Сквер был пуст, как и полагается порядочному скверу в феврале в мрачное время на стыке суток...
За 690 секунд при скорости сто километров в час автомашина проходит по прямой девятнадцать километров сто шестьдесят семь метров. Поэтому этих секунд с лихвой хватило, чтобы случайно оказавшийся поблизости тбилисский гаишник Гарик Симонян подъехал к «мерсу», помог оглушенному и контуженному президенту пересесть в свою гаишную машину и отвез его в резиденцию.

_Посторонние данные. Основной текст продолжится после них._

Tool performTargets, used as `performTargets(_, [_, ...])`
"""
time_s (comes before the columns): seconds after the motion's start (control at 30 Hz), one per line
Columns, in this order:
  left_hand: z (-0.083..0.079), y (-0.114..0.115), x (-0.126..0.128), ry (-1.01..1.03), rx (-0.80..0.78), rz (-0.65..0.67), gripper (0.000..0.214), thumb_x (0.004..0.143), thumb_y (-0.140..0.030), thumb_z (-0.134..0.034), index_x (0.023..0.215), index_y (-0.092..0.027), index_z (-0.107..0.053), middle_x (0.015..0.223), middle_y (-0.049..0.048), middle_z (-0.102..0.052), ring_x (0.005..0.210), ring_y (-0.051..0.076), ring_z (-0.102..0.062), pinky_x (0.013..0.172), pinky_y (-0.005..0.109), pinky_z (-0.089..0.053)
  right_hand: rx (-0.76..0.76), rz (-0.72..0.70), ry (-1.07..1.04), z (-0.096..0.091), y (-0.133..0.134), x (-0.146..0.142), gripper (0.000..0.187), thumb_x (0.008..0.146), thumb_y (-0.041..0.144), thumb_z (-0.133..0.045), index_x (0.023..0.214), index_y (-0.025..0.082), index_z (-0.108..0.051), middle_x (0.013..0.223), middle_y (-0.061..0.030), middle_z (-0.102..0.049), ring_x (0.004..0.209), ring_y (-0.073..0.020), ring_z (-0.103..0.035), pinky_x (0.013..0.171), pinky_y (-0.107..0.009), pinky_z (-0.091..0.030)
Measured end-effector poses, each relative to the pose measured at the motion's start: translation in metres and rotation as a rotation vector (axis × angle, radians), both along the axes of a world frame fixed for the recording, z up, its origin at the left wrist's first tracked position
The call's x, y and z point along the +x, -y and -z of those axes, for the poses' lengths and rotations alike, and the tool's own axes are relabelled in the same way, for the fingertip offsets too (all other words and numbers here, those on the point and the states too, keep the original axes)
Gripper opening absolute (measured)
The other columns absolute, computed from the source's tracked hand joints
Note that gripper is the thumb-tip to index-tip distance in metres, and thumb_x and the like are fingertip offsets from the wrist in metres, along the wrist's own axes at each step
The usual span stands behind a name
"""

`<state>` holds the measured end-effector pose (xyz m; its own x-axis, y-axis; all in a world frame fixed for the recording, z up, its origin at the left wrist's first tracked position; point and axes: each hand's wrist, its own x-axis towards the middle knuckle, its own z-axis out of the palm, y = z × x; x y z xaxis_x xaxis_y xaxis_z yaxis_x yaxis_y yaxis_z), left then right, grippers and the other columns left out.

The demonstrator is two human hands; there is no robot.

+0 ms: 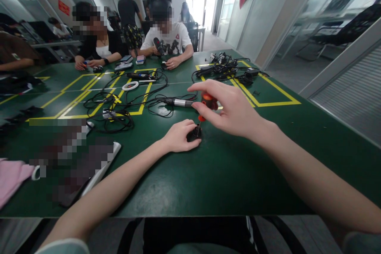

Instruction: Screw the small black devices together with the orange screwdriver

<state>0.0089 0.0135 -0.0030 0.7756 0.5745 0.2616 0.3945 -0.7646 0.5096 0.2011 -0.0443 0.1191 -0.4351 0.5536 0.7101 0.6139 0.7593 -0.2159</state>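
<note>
My left hand (181,137) rests on the green table, its thumb and fingers closed around the sides of a small round black part (193,135). Above it is my right hand (229,105), holding a screwdriver (209,101) with an orange and dark handle. The index finger and thumb reach past the handle, and the other fingers are mostly hidden. The screwdriver's shaft points down to the black part; whether its tip sits in a screw I cannot tell.
Behind my hands lies a silver and black electric screwdriver (180,103) with its cable. Tangled black cables (119,121) spread to the left, and another heap (226,69) lies at the back right. Two blurred-out phones (101,170) and pink cloth (13,178) are at left. Co-workers sit opposite.
</note>
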Motion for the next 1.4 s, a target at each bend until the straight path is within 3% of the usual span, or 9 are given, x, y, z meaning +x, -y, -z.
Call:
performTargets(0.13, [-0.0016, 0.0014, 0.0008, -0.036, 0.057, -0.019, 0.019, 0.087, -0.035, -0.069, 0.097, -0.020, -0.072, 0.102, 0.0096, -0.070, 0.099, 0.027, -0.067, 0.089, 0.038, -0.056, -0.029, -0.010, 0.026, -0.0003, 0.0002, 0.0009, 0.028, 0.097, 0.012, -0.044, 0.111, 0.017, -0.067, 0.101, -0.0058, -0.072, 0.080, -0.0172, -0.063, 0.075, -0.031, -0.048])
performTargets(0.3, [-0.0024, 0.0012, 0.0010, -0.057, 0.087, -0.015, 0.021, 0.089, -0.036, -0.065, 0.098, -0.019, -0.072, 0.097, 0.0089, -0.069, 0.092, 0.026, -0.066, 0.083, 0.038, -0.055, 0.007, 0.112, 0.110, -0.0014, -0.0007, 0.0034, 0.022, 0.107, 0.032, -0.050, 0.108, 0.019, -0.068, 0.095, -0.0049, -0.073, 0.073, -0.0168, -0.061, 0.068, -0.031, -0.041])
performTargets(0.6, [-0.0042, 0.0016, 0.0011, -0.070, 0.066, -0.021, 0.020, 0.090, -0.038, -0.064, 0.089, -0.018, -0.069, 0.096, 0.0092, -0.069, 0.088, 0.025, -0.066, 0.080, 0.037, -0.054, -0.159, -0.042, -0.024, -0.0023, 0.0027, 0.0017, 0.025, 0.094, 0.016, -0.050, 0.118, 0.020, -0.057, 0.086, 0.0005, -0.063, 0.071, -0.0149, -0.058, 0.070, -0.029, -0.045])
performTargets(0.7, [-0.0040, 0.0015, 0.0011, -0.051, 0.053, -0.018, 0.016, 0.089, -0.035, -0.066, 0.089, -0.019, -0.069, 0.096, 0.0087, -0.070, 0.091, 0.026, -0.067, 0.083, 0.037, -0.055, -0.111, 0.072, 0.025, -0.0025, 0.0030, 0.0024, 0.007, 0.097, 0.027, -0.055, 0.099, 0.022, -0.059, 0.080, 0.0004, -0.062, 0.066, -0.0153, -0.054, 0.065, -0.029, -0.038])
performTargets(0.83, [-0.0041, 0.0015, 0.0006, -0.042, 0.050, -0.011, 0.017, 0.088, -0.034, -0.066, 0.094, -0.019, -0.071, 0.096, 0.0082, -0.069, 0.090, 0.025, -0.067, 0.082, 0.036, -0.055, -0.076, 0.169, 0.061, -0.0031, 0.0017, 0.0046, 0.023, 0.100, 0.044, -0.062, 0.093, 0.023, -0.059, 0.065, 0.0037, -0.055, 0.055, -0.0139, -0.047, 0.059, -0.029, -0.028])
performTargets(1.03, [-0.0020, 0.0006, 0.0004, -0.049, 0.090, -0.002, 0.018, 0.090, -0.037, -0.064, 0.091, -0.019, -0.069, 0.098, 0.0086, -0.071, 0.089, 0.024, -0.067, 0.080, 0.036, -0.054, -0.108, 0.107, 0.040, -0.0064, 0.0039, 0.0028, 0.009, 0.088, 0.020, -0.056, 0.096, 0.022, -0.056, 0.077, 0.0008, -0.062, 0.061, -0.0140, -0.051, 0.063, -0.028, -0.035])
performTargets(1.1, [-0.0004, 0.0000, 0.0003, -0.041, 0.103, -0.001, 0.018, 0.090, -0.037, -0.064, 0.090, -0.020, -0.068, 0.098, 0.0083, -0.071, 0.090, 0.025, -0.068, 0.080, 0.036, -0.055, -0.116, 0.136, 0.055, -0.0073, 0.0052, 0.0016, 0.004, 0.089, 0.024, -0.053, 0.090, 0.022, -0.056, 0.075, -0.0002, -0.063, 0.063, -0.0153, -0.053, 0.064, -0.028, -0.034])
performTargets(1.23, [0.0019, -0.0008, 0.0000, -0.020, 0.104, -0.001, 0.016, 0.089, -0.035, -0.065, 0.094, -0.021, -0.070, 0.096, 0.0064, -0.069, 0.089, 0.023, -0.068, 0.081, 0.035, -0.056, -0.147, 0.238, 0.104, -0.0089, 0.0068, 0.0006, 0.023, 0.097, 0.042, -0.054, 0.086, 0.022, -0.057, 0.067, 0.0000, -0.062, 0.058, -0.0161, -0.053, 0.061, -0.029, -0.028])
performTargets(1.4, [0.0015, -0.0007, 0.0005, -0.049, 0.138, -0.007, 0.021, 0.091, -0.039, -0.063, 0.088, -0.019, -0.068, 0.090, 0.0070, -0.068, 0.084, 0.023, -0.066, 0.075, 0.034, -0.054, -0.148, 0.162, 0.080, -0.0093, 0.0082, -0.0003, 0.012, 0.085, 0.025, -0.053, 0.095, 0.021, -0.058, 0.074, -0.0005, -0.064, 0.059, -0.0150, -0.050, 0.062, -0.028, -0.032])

Полиция подъехала уже после того, как напавшие на кортеж террористы, оставив труп с российским паспортом и многообещающую надпись, рассосались по горбатым улочкам.
Потом в Тбилиси объявили повышенную боевую готовность.

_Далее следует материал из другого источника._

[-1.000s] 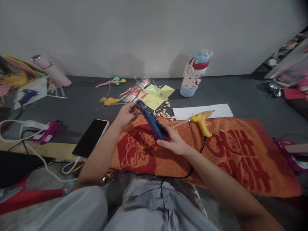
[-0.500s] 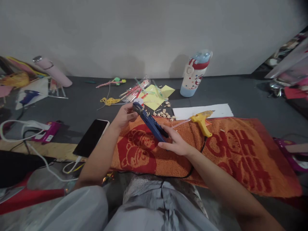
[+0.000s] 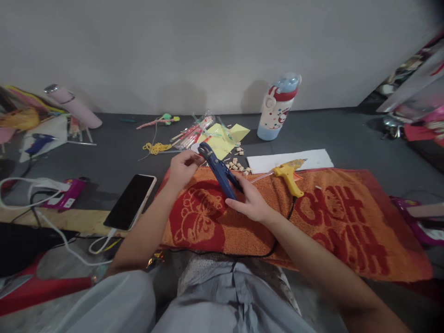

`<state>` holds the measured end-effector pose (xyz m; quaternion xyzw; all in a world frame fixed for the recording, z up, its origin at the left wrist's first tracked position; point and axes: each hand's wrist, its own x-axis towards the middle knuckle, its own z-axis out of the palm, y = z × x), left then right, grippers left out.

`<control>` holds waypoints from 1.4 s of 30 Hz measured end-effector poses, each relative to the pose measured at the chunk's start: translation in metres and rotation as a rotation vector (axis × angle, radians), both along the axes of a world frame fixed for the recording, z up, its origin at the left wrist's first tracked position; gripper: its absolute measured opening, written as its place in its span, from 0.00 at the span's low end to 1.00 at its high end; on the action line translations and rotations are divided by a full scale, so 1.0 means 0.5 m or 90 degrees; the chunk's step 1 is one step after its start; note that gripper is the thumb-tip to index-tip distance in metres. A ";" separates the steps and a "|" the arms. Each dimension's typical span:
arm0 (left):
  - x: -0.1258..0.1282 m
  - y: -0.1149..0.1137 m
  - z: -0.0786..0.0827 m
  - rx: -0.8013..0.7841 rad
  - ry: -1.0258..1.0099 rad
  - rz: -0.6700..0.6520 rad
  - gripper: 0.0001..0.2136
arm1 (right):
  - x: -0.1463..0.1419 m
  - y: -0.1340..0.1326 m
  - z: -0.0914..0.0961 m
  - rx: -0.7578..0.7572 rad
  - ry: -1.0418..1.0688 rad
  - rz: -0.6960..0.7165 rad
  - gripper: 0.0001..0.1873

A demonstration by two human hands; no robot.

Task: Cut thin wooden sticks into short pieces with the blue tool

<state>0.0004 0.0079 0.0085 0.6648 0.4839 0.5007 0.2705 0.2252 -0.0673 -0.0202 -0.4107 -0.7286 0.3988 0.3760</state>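
Note:
My right hand point(image 3: 250, 200) is closed around the handles of a blue plier-like hand tool point(image 3: 222, 176). Its dark jaw end points up and away, to the left, above the orange towel point(image 3: 256, 226). My left hand point(image 3: 185, 169) is beside the jaws with thumb and fingers pinched together; what is between them is too small to make out. Behind the tool lie several small pale wooden pieces point(image 3: 236, 165). A yellow glue gun point(image 3: 288, 175) rests on the towel and a white board point(image 3: 317, 158), right of my right hand.
Yellow paper point(image 3: 222, 143), bagged sticks point(image 3: 196, 132) and yellow yarn point(image 3: 157, 148) lie behind my hands. A patterned bottle point(image 3: 275, 113) stands at back right. Left are a phone point(image 3: 128, 203) on a cable, a purple power strip point(image 3: 71, 193) and a pink flask point(image 3: 78, 108).
My left hand has come off the tool's jaw end and is now pinched just beside it. The tool has swung slightly more upright in my right hand.

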 end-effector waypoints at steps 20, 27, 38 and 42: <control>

Спецназ оцепил город в радиусе километра от места покушения.
Заставы перекрыли пути на горные тропы, ведущие к отрогам Триалетского нагорья.
Руководители охраны президента вынуждены были признать: «Это была профессионально организованная диверсионно-террористическая военно-штурмовая операция, проведенная хорошо подготовленной группой командос. Сила и точность прицельного огня, при котором каждый движущийся объект уничтожается автоматически, превосходили все известные нам до сих пор примеры. Столь же четко были произведены отход и „растворение“ на местности».

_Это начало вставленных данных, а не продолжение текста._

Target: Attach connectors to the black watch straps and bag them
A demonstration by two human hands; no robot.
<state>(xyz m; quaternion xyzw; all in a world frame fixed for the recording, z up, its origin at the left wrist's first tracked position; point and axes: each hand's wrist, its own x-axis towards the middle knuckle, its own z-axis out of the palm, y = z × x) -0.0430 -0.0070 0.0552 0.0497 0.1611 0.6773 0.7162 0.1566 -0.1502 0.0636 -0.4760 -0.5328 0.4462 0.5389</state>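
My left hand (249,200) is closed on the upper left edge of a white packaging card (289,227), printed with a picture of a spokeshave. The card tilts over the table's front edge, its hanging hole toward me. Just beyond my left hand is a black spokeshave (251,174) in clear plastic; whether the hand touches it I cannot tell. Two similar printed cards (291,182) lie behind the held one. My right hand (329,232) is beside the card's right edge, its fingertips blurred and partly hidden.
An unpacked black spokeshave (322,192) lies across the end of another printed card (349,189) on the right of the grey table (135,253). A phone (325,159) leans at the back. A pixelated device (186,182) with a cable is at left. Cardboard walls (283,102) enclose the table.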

Ну еще бы! Чем лучше нападавшие, тем незаметнее тот факт, что обучавшиеся спецами из ЦРУ и ФБР охранники, увлеченно перестреливаясь с террористами, бездарно забыли о президенте. Великое счастье, что гаишник, как всегда, оказался там, где ему нечего было делать.
Окажись Барсик на месте, он бы смог даже подискутировать с Бабу.
Например, о проблеме независимости Абхазии, откуда сам был родом.
Но Барсика, как и всех прочих, там не было.
Их там не было, в сущности, по той простой причине, что там не захотелось быть некоему Мухе.
Правда, Муха оказался не одинок в этом своем желании держаться подальше от грязного дела...
Итак, о том, почему сквер, прилегающий к трассе президентского кортежа, оказался пуст, а Барсик так и не вступил в дискуссию с президентом...
* * *
Возвращаюсь к тому моменту, когда Каток объявил, что ловить мне больше нечего и ничего не остается, как позорно отправляться на заклание в ночной Тбилиси. Следом в блиндаже, расположенном сбоку от считавшейся заброшенной запасной взлетно-посадочной полосы, произошли два события. Впрочем, событиями случившееся в свете дальнейшего и называть-то неудобно.
Так, скорее два эпизодика.
Первый начался, когда, вежливо дав Катку договорить, подполковник-летчик отодвинул пустую миску, поднялся из-за стола и сказал:
— Ну я к экипажу. Готовим машину?
— Да-да, — рассеянно подтвердил Каток. — Я скоро подъеду.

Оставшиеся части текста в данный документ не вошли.